Health Reform and the Primary Care Shortage Meme

Driving home Sunday night stuck in the Pike traffic I heard this NPR story, Mass. Health Care Reform Reveals Doctor Shortage. It pushed a button in me, something that has been brewing for months. Am I overreacting, or is this real?

The story follows a familiar trajectory. Yes, health reform has increased coverage by some 440,000 people in Massachusetts. But the shortage of primary care doctors is an unintended consequence that raises fundamental questions about health reform. This same story has been told by the Wall Street Journal (Doctor Shortage Hurts A Coverage-for-All Plan: “The dearth of primary-care providers threatens to undermine the Massachusetts health-care initiative”) and key bloggers (“This shortage is already crippling health reform in Massachusetts.”). Even I’m not immune from the meme: “Among the ‘real challenges with national implications’ stemming from Massachusetts health reform is not simply cost, Rosman said, but a shortage of primary care providers.”
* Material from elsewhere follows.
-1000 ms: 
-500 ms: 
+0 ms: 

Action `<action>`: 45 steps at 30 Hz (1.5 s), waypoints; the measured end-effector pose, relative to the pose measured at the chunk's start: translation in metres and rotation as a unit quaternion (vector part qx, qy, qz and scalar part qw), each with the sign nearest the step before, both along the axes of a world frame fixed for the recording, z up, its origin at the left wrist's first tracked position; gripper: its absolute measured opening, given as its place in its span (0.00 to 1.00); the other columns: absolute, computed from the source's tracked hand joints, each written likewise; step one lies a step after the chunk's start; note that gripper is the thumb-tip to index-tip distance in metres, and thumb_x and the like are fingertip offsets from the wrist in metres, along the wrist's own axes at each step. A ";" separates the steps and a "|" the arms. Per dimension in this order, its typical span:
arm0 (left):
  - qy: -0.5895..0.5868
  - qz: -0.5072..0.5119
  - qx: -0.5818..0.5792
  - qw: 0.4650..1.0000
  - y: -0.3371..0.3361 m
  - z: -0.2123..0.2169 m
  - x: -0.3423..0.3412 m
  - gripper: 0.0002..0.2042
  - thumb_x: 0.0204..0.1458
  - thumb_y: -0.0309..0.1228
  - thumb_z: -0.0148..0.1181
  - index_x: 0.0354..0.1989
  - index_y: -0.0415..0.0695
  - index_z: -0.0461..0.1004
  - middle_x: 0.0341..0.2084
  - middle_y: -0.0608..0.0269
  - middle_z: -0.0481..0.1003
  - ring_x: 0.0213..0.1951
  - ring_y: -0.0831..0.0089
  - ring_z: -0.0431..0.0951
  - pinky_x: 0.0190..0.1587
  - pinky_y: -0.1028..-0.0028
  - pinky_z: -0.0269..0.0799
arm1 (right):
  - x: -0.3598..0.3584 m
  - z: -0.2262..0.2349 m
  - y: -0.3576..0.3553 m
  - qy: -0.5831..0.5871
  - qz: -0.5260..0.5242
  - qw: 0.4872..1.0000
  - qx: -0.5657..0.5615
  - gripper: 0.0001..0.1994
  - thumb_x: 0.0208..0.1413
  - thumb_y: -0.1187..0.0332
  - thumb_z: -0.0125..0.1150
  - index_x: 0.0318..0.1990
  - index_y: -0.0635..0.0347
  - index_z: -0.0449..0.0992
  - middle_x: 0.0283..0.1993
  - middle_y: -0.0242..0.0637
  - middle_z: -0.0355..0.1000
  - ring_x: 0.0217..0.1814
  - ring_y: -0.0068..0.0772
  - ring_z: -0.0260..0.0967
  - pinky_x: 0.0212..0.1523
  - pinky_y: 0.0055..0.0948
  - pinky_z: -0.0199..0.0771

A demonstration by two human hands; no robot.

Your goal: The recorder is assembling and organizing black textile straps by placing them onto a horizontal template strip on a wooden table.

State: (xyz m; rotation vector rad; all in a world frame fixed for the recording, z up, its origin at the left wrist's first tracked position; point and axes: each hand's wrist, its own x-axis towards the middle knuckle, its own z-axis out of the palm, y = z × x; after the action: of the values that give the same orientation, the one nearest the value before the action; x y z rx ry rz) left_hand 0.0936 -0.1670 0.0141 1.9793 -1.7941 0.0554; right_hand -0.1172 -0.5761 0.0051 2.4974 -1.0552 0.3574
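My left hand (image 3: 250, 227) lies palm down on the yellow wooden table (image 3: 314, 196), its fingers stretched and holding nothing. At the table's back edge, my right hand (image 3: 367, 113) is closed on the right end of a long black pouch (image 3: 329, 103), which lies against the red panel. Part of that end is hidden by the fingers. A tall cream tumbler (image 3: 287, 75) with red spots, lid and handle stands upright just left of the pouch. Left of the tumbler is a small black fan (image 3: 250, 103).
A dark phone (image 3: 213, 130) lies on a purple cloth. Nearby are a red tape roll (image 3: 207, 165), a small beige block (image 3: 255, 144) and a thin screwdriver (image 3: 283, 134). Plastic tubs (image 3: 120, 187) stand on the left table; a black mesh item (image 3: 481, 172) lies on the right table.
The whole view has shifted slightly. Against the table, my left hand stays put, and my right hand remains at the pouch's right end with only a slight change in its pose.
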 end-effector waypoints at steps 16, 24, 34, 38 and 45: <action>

A Google search for brings up 227 hits. One more example: we were recently called by a producer from the PBS NewsHour with Jim Lehrer. They are doing a story on potential national health reform, and wanted to use Massachusetts to illustrate the shortage of primary care. We pushed back, saying the relevant stories here are the impact of the individual mandate, or the lack of employer coverage crowd-out, or the continued support from stakeholders. The producer said sorry, we know what we want, and went to someone else to make their point.

Here’s our point. Yes, there is a shortage of primary care in many parts of the country. It’s particularly bad in Western Mass, the Cape, and some other areas of the state. This preexisted health reform, and is related in part to the poor reimbursement for primary care (see this, BTW, from Sunday’s Globe, including video, on group visits as one way to make up for reimbursement concerns). The legislature has taken some steps, stakeholders are engaged, and more needs to be done. We’re still waiting for the first meeting of the payment reform commission, tasked with improving primary care reimbursement.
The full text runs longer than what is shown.